Regional President Isabel Díaz Ayuso said she would implement new national health regulations that impose restrictions on movement, business and social activity in large Spanish cities with high infection rates while Madrid also mounts a legal challenge to the national government order requiring the measures.

The Spanish Health Ministry's new standards give the country's 19 regions two days to cap social gatherings at a maximum of six people and limit shop and restaurant hours in large cities that have recorded a 2-week infection rate of at least 500 cases per 100,000 residents. The regulations also mandate restrictions on entering and leaving such cities.
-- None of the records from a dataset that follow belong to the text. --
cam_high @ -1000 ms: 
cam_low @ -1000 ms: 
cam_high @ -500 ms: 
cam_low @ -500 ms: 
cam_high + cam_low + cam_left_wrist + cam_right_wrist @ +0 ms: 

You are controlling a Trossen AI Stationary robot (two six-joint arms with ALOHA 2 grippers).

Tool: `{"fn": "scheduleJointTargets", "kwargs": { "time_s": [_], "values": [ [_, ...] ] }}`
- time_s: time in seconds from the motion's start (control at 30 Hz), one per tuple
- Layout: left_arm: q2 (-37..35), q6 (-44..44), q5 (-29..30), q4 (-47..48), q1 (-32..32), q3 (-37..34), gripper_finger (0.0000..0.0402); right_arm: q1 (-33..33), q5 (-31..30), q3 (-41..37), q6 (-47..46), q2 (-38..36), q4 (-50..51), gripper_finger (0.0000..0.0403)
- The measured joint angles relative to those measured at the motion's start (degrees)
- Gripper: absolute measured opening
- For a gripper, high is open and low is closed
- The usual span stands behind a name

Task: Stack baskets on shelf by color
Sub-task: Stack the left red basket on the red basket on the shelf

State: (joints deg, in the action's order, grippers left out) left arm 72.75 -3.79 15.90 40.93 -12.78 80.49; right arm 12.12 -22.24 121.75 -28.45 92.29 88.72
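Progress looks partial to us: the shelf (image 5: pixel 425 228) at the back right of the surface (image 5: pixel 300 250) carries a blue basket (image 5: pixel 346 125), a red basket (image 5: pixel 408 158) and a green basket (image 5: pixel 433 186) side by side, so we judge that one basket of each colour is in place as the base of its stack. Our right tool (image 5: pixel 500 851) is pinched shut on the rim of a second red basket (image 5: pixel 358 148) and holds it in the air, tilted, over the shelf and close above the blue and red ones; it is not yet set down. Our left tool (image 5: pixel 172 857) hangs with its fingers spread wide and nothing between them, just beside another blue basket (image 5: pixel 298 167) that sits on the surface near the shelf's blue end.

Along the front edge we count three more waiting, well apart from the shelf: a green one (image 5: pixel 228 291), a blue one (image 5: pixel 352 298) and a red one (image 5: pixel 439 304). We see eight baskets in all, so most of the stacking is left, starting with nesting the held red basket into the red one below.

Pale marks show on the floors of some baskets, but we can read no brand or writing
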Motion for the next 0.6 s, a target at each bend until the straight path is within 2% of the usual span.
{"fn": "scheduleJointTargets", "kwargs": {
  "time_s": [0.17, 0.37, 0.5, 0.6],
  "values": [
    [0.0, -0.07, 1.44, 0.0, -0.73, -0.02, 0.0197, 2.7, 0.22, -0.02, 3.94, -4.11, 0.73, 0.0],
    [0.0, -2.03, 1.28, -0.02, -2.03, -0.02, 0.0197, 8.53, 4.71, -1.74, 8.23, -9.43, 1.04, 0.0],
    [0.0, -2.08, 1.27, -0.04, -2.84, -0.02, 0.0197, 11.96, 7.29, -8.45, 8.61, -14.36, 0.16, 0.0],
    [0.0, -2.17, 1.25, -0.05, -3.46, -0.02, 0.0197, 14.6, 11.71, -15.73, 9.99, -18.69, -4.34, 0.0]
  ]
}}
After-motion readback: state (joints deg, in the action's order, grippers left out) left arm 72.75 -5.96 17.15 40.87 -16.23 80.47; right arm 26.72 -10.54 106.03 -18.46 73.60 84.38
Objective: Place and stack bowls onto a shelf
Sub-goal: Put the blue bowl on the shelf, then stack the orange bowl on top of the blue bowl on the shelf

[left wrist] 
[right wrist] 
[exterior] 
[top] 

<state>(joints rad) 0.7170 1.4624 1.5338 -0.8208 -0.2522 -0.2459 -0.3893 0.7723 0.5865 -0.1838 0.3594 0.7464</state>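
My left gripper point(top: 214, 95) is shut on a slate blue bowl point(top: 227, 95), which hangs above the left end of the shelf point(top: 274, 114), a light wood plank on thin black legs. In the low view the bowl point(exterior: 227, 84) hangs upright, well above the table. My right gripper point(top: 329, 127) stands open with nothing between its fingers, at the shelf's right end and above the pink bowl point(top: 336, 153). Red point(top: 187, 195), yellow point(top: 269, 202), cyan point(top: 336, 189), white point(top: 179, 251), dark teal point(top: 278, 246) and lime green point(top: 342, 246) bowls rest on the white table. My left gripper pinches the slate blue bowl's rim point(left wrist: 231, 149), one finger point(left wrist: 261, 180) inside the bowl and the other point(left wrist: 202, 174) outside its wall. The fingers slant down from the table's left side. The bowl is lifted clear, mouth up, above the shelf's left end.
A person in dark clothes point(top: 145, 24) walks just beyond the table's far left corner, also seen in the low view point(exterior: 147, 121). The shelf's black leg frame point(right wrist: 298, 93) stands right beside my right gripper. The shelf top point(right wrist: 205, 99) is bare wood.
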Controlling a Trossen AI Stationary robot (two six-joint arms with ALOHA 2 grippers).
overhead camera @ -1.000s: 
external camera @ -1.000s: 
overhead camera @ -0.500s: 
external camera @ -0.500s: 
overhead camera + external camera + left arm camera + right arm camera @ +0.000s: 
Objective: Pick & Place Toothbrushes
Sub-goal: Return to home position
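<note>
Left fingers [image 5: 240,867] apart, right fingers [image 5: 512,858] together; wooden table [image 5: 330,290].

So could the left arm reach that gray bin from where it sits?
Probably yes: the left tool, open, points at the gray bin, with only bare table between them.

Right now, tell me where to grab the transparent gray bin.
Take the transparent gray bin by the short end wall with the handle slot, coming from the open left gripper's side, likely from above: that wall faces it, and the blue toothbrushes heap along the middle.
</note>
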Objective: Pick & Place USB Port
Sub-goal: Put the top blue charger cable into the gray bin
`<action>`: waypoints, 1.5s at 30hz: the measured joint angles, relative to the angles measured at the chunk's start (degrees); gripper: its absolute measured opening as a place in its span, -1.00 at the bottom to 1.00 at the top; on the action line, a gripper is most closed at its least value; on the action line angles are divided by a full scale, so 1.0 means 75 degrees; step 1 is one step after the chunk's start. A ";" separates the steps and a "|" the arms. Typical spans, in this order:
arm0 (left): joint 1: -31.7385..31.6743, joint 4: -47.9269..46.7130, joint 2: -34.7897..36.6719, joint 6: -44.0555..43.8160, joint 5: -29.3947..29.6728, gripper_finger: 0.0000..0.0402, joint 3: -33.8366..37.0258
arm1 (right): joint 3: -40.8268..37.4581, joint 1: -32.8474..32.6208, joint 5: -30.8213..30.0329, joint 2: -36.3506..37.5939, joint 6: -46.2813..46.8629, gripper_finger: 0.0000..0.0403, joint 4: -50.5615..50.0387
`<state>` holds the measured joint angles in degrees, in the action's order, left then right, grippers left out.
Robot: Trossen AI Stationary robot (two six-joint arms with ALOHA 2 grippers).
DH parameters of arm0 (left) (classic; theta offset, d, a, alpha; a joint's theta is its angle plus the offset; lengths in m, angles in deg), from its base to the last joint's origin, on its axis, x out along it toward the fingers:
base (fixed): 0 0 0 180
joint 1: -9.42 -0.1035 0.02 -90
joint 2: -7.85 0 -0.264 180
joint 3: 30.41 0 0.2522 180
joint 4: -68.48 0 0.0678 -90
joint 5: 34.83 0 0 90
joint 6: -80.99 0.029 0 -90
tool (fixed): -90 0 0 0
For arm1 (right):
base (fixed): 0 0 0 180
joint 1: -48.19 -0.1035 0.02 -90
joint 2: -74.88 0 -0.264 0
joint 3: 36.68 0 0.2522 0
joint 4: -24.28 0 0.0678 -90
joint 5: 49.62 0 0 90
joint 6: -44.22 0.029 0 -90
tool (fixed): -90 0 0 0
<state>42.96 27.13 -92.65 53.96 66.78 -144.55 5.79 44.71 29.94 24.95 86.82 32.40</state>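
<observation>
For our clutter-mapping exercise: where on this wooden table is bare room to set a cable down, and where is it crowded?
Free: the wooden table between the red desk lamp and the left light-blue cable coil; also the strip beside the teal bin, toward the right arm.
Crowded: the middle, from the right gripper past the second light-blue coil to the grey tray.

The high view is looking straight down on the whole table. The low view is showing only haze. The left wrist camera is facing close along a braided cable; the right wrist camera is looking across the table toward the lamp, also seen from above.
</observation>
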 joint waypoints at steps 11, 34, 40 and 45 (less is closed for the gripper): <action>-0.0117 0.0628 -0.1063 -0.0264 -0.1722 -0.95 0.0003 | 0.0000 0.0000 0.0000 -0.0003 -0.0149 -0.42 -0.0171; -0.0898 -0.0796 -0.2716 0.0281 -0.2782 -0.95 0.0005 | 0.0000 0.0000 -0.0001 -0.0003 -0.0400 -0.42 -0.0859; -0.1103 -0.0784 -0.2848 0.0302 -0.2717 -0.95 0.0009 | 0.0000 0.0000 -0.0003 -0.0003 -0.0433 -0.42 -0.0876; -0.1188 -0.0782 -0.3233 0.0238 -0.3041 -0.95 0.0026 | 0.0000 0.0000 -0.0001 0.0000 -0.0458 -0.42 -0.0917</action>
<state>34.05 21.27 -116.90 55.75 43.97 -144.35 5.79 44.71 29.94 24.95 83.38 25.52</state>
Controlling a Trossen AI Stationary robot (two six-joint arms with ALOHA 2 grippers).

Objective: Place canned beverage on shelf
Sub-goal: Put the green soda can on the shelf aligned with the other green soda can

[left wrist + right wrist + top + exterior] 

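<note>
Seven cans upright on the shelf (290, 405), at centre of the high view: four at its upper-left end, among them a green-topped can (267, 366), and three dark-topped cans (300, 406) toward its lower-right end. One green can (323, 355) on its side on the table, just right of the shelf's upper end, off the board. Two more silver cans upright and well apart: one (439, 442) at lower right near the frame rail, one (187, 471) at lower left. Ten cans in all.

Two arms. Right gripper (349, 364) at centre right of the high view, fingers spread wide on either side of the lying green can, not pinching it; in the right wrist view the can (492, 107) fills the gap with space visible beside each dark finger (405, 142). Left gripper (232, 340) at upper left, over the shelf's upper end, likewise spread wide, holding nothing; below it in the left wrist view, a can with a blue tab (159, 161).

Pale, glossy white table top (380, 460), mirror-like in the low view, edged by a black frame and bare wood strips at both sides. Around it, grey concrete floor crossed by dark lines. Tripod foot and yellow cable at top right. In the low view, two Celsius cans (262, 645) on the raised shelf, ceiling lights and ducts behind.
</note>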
Nationwide, only Madrid and nine of its suburban towns met the criteria as of Thursday, with a 2-week regional infection rate of 695 cases per 100,000 people, Europe's highest. The publication of the Health Ministry standards in Spain's official gazette Thursday means the regional government needs to issue by Friday evening its own orders laying out specific measures and their effective date.

The center-right regional government has resisted the stricter curbs in the city of 3.3 million and its suburbs due to concerns about damaging the economy.

Speaking at the regional assembly, Díaz Ayuso accused Spain’s left-wing coalition government of targeting Madrid with an “arbitrary” order for political reasons and disregarding her efforts to contain the second wave of the virus.

“This government is not in rebellion,” Díaz Ayuso said, adding that she would challenge the new regulations in court “to defend the legitimate interests of the people of Madrid so that the measures conform to reality, so they are objective and fair.”

Díaz Ayuso said her legal challenge was intended to avoid a “return to the queues of hunger and unemployment” from earlier in the pandemic that she blamed on the national government led by Socialist Pedro Sánchez.